> Work required
Copy all lines below exactly as written. Leave pictures out.

^^^^^^^^

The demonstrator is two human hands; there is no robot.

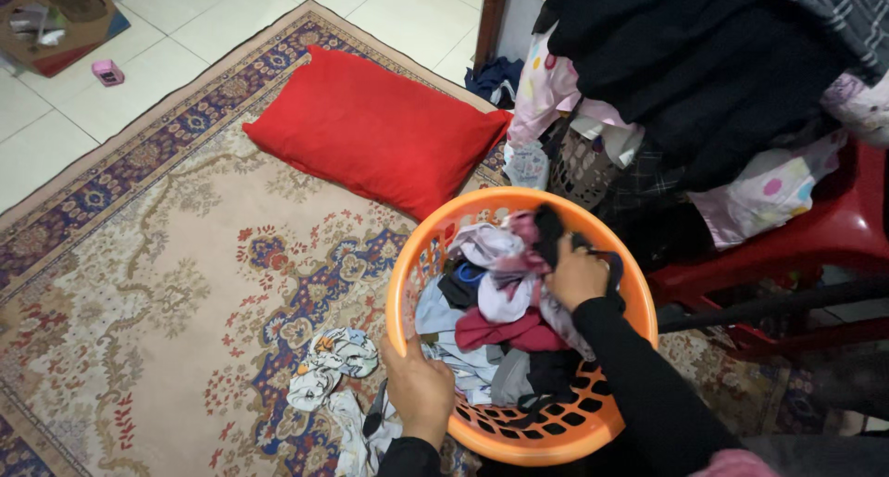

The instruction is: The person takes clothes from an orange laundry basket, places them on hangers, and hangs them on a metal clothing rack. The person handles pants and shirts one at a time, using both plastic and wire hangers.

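Flattened cardboard box (pixel 57 18) seen at top-left on tiled floor, small pink object (pixel 108 72) beside it. Orange laundry basket (pixel 415 259) set on patterned rug (pixel 157 255). Left hand (pixel 419 384): fingers closed over near rim. Right hand (pixel 576 275): fingers curled shut on clothes (pixel 495 296) inside basket. Red pillow (pixel 370 130) behind; patterned cloth (pixel 329 361) at left; red chair (pixel 815 232) heaped with garments at right.

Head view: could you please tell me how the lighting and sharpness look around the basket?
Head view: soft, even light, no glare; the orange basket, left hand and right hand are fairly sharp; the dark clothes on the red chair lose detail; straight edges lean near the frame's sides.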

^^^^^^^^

> Answer space
The demonstrator is two human hands; there is no robot.


The instruction is: The person takes clothes from an orange laundry basket, places them on hangers, and hangs them on a metal clothing rack. The person handles pants and shirts one at a time, using both plastic and wire hangers.

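Flattened cardboard box (pixel 57 18) seen at top-left on tiled floor, small pink object (pixel 108 72) beside it. Orange laundry basket (pixel 415 259) set on patterned rug (pixel 157 255). Left hand (pixel 419 384): fingers closed over near rim. Right hand (pixel 576 275): fingers curled shut on clothes (pixel 495 296) inside basket. Red pillow (pixel 370 130) behind; patterned cloth (pixel 329 361) at left; red chair (pixel 815 232) heaped with garments at right.

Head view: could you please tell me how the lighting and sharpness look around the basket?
Head view: soft, even light, no glare; the orange basket, left hand and right hand are fairly sharp; the dark clothes on the red chair lose detail; straight edges lean near the frame's sides.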

This response contains the complete answer.